Although we often hear the age-old advice that it is good for photographers to “slow down” in the field in order to ensure that we are making the best photo that we can, the same concept does not always carry through to the processes of self-curation and image development. In today’s era of breakneck ‘content creation’, even the most ambitious photographers can throw patience out the window after getting home with a batch of new photos in the bag. There is much to be gained by being a productive artist, but it is just as beneficial to be a critical one, releasing new photographs only when you have given them the full benefit of your scrutiny and artistry. Going through the following steps with each new photo can help you to nurture your own creative development and to put your best foot forward with each addition to your portfolio.
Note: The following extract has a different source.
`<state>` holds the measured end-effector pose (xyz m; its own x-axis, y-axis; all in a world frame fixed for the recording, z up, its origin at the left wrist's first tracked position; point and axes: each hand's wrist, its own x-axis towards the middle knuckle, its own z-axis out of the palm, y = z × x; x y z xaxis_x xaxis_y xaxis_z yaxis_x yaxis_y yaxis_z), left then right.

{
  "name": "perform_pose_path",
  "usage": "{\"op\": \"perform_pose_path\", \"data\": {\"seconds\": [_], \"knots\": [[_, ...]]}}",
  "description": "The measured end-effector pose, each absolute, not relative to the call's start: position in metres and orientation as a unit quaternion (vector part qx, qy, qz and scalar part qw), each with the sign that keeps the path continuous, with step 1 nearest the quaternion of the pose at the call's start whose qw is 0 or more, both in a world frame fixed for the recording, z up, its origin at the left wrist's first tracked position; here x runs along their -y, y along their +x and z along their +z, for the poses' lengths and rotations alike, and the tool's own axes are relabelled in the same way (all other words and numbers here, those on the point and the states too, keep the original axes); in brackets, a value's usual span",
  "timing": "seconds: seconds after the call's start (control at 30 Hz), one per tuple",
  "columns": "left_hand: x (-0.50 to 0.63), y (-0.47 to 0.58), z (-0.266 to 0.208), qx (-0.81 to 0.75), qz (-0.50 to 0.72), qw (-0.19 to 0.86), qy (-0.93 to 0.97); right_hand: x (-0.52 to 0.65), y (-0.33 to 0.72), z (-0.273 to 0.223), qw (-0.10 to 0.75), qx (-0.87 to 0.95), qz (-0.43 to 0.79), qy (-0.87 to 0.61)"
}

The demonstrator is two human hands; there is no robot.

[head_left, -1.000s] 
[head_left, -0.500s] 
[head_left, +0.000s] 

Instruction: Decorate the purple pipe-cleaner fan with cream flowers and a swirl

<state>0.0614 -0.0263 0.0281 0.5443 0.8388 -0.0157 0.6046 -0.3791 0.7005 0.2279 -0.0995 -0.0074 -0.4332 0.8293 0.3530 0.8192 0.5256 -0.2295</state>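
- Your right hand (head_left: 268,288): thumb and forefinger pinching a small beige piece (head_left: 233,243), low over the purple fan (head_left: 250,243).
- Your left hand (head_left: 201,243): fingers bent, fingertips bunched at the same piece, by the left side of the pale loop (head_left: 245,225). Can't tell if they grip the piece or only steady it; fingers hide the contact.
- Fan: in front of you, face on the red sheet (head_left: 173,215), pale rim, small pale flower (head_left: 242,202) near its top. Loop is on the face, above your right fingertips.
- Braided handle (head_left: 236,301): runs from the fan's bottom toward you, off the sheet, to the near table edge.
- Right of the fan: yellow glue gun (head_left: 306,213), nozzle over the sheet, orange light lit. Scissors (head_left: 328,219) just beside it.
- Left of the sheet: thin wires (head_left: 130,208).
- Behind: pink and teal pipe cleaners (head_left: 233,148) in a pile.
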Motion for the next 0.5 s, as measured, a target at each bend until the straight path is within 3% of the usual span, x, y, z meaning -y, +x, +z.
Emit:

Look at it with Fresh Eyes

The impressions of an experience in the field can distort the way that we see a new photograph, sometimes causing us to overlook aesthetic issues that might be bothersome once the memories begin to wear off. Likewise, a round of post-processing may also create some excitement that can cloud judgement—sometimes the added effort in development makes a photo start to sing, but it may take some time to realize that it’s singing too loudly or somewhat off-key. Therefore, my own preference is to put a new photograph through two ‘incubation’ stages, one after I first upload it to a computer and then again after developing it. As I described in a recent podcast interview, these two stages can be quite lengthy for me, sometimes lasting for months or even years. Even a short break of a day or two can be extremely helpful, allowing the mind to gain enough distance from the in-field experience or the development process to exercise good judgement.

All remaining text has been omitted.